- WHAT IS NEEDED: Word for word, output every line of the material below, minus pictures.

- THE DATA:
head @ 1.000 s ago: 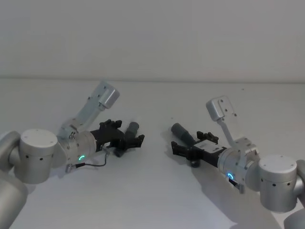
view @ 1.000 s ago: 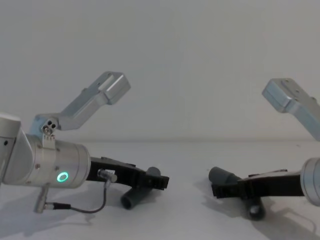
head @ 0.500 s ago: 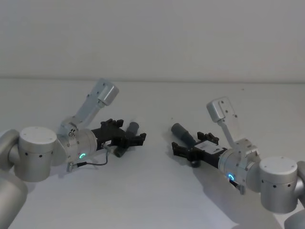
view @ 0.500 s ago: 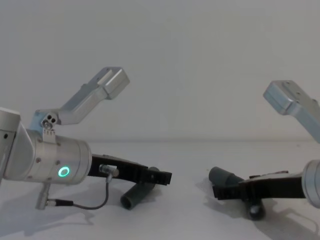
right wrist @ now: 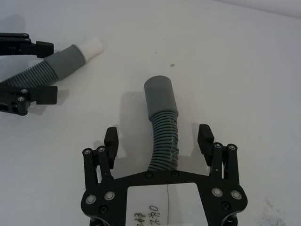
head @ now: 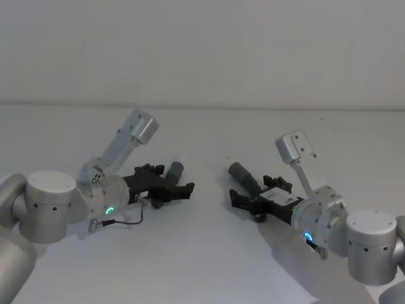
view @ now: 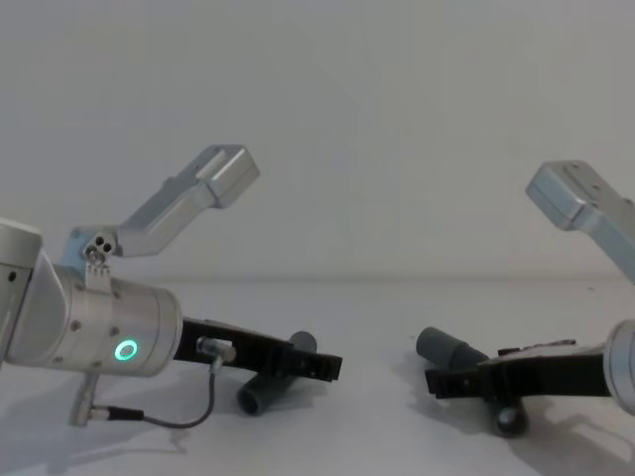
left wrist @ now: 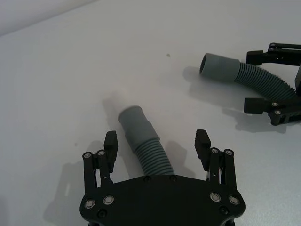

- SOLUTION:
head @ 1.000 s ago: 
view @ 1.000 s ago: 
head @ 0.500 s ago: 
view @ 0.500 s ago: 
right wrist @ now: 
head @ now: 
view @ now: 
left wrist @ now: 

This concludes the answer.